Luis Mora, pro se and in forma pauper-is, appeals from an order of the United States District Court for the Eastern District of New York (Glasser, J.) denying his petition for the return of seized property that was construed by the court as a motion pursuant to Rule 41(e) of the Federal Rules of Criminal Procedure.

BACKGROUND AND PRIOR PROCEEDINGS

Appellant was arrested on February 14, 1988 for violating federal drug laws. He pleaded guilty in the same federal court from which this appeal arises, was sentenced by Judge Glasser, and is currently incarcerated. At the time of the arrest, Drug Enforcement Administration (DEA) agents seized a number of articles of personal property from appellant’s hotel room, including $900 in American currency, his passport, an airline ticket from the United States to Ecuador, clothing, jewelry, books and other miscellaneous items. The government does not contend that any of these items have evidentiary value or constitute contraband or the fruit of any illegal activity. Five months later Mora sent a letter dated July 26, 1988 to an Assistant United States Attorney (AUSA) in the Eastern District of New York, listing in detail the personal property seized and requesting its return. This letter went unanswered.

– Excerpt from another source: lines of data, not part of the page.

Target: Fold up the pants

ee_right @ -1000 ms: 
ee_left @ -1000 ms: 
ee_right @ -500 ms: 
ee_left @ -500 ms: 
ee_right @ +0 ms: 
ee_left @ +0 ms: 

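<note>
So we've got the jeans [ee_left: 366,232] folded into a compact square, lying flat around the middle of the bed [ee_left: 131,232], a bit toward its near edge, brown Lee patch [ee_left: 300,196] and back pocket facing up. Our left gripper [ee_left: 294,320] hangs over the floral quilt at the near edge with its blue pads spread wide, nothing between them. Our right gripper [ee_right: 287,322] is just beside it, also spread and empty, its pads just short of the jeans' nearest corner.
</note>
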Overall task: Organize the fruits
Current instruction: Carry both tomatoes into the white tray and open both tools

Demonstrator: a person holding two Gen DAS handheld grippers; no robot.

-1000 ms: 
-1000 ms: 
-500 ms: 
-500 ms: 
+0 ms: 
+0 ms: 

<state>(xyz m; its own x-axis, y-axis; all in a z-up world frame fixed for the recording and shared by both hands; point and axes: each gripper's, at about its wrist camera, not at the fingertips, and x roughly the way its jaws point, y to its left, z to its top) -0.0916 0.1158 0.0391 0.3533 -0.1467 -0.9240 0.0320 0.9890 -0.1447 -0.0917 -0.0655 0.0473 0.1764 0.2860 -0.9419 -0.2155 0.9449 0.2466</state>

Mora then filed in the district court a document styled as a petition for a “Writ of Reprieve” seeking the return of his property. In an order filed January 3,1991 the district court characterized the petition as a motion pursuant to Fed.R.Crim.P. 41(e) and directed the government to file responsive papers. The government asserted by letter that Mora’s petition was untimely because Rule 41(e) — while not stating so expressly — clearly contemplates a motion for return of property prior to conviction. The government noted further that even if the Rule 41(e) motion was timely, appellant’s petition should be denied because it no longer had possession of his property. The AUSA stated that he had spoken with a DEA special agent who “advised that a female relative of [Mora’s] co-defendant Granda appeared at his office within a week of Mora’s arrest, and that he recalls giving various of the personal property items now requested to her at that time.” The AUSA also asserted he had spoken with another special agent who “independently reviewed the case files, and indicate[d] that none of the requested items [were] in the DEA’s possession.”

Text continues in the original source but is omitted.